For months and months, I’ve been making Scout sit down and wait for my permission before she’s allowed to go outside.
I don’t even remember why I’ve been doing this. I vaguely remember reading on The Daily Coyote that she makes Charlie follow behind her through the door, because The Alpha always goes first. Making him follow her is one of (the many, many) ways that she maintains her dominance in the relationship. And you all KNOW that I’m always looking for ways to assert my dominance in relationships.
The minor kerbobble in the line-of-thinking is that it’s not often that I go outside WITH Scout. Mostly we just send her to the back yard to do her business, then call her back in when we assume that it’s been a suitable amount of time. I decided that I could assert that same dominance by forcing her to sit and wait while I opened the door, not allowing her go pass through the door until she had my permission to do so. So for 3 months now, she’s had to sit and wait. This Sitting and Waiting is especially difficult for her in the mornings, when I make her sit in the kitchen and PAINSTAKINGLY watch me get her food bowl, morsel out her breakfast, set it on the ground, and then TEASE her before I will finally give her permission to pass through the magical door frame to the lovely land of the backyard where she eats.

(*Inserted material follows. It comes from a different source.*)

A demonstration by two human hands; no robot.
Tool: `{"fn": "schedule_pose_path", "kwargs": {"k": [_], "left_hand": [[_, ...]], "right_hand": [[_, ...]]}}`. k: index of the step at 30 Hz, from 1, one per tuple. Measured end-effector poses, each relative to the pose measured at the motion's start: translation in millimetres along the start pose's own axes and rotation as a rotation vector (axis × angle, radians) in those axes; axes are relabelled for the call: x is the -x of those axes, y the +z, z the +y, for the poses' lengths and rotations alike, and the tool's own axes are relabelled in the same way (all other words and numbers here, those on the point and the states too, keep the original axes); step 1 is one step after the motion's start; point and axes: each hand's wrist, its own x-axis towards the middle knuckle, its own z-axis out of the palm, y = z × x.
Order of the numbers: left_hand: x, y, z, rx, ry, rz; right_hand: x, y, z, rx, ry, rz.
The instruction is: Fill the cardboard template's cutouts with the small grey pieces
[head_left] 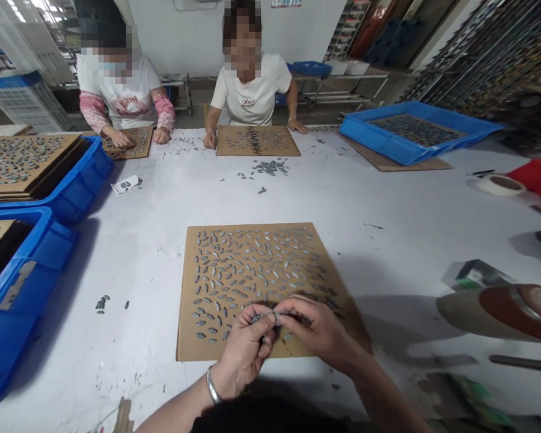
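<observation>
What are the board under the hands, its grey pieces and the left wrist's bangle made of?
Board: likely cardboard; plain brown, matte.
Pieces: metal or plastic, unclear; dull grey, some glints.
Bangle: probably polished metal; silvery, bright highlight.

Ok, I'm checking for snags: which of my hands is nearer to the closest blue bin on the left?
Left. The left hand is to the right of the blue bin, across the white tabletop; the right hand is farther right.
</observation>
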Motion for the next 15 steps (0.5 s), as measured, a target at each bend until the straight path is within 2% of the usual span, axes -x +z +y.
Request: {"fn": "schedule_pose_path", "kwargs": {"k": [5, 8, 11, 15], "left_hand": [[-1, 1.2, -4, -0.009, 0.017, 0.001], [1, 0.9, -8, -0.071, -0.075, -0.047], [2, 0.9, -10, -0.134, -0.187, -0.070], [2, 1.4, -7, -0.134, -0.166, -0.039]], "right_hand": [[-20, 2, 17, 0.084, 0.003, 0.039], [-44, 4, 27, 0.275, -0.046, 0.080], [-64, 12, 31, 0.527, -0.054, 0.013], [-79, 24, 33, 0.688, -0.036, -0.088]]}}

Every time we walk to the door together, she gets all up in my business, stepping on my feet and darting for the door until I say, “No,” and move her back a few feet, where I tell her to sit and stay. Then she’ll do what she’s told, a.k.a. sit there doing nothing, until I give her the go ahead.
But today, just now, she blew my socks off. I walked to the door in the same dazed, sad stupor that I’ve been in all week, and I just opened the door. I didn’t tell her to sit or stay, I didn’t try to fight it today. I just wanted to let her outside because I’m a terrible owner who has been basically neglecting her dog in the midst of all this sadness that I’m dealing with. I opened the back door with one hand, pushing open the glass storm door with the other, my body forming a strange arc that would allow me to open both doors wide at the same time, leaving enough room for the dog to pass under me like a bridge. I waited there for 5 seconds, staring at the ground, waiting for the blur of the dog underneath me. Nothing. I looked up towards the kitchen to see Scout sitting there, head tilted to the side, patiently waiting for me to tell her that it was okay for her to go outside. Waiting for my command.
Taking the little victories when they come.